When generating the decision tree, starting from the root node, selecting a feature in the feature set of the sample data for testing, distributing the sample data to its child nodes according to the test result, recursively testing and distributing the sample data until reaching the leaf node, and finally distributing the sample data to the leaf node.
The sample data distribution process specifically comprises the following steps:
1) If the feature values of the selected features are discrete and finite, a hard allocation is used, i.e., one sample of data can be allocated to only one of the child nodes based on the results of the test.

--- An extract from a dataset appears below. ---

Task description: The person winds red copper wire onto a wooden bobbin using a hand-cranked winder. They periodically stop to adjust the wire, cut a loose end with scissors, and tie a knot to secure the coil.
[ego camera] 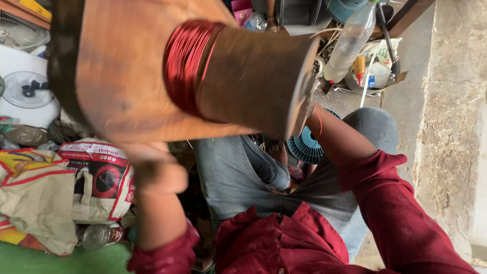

2) If the feature values of the selected features are ordered, continuous, a soft allocation is used, i.e., one sample of data is allocated to one or more child nodes based on the results of a test that uses a piecewise linear fuzzy function:
wherein x is a certain sample data, and gamma and delta are the mean value and variance of the data value under the corresponding condition of the selected characteristic; when the value of the function t is 1, sample data is distributed to the left child node; when the value of the function t is 0, the sample is allocated to the right child node; in other cases, the samples are distributed to the left child node and the right child node at the same time;
3) Each sample data used in the decision tree is assigned a membership value in the corresponding node of the decision tree, indicating the degree to which the sample data belongs to the sample data set under the node, and the membership of all sample data under the root node is assigned 1 by default. Given node N, its degrees of membership of child node NC are recursively defined as:
μ NC (x)=μ N (x)t N (x,γ,δ)
wherein x is sample data, μ NC Is the membership grade, mu of the node NC N Is the membership degree of the node N, t N Is a test function of the corresponding node N.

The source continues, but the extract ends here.